## PROBLEM TO WORK ON
Every line of the listing should be transcribed exactly, with nothing left out.

## PROVIDED DATA
================

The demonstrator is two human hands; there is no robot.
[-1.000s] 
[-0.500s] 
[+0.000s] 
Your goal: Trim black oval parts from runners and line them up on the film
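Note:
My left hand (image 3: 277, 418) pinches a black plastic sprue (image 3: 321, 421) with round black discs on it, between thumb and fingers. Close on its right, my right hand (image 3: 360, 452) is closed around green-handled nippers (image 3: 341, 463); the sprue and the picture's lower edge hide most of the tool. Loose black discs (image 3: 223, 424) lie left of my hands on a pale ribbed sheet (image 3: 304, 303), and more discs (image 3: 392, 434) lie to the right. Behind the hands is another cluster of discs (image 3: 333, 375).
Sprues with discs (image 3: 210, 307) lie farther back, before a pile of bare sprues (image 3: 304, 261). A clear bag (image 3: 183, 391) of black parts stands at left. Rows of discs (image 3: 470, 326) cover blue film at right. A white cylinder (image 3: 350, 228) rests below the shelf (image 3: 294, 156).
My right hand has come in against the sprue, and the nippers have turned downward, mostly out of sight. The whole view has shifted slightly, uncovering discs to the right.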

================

## SOLUTION TO THIS PROBLEM
The demonstrator is two human hands; there is no robot.
[-1.000s] 
[-0.500s] 
[+0.000s] 
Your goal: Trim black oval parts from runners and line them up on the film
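Note:
My left hand (image 3: 277, 418) pinches a black plastic sprue (image 3: 321, 421) with round black discs on it, between thumb and fingers. Close on its right, my right hand (image 3: 360, 452) is closed around green-handled nippers (image 3: 341, 463); the sprue and the picture's lower edge hide most of the tool. Loose black discs (image 3: 223, 424) lie left of my hands on a pale ribbed sheet (image 3: 304, 303), and more discs (image 3: 392, 434) lie to the right. Behind the hands is another cluster of discs (image 3: 333, 375).
Sprues with discs (image 3: 210, 307) lie farther back, before a pile of bare sprues (image 3: 304, 261). A clear bag (image 3: 183, 391) of black parts stands at left. Rows of discs (image 3: 470, 326) cover blue film at right. A white cylinder (image 3: 350, 228) rests below the shelf (image 3: 294, 156).
My right hand has come in against the sprue, and the nippers have turned downward, mostly out of sight. The whole view has shifted slightly, uncovering discs to the right.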

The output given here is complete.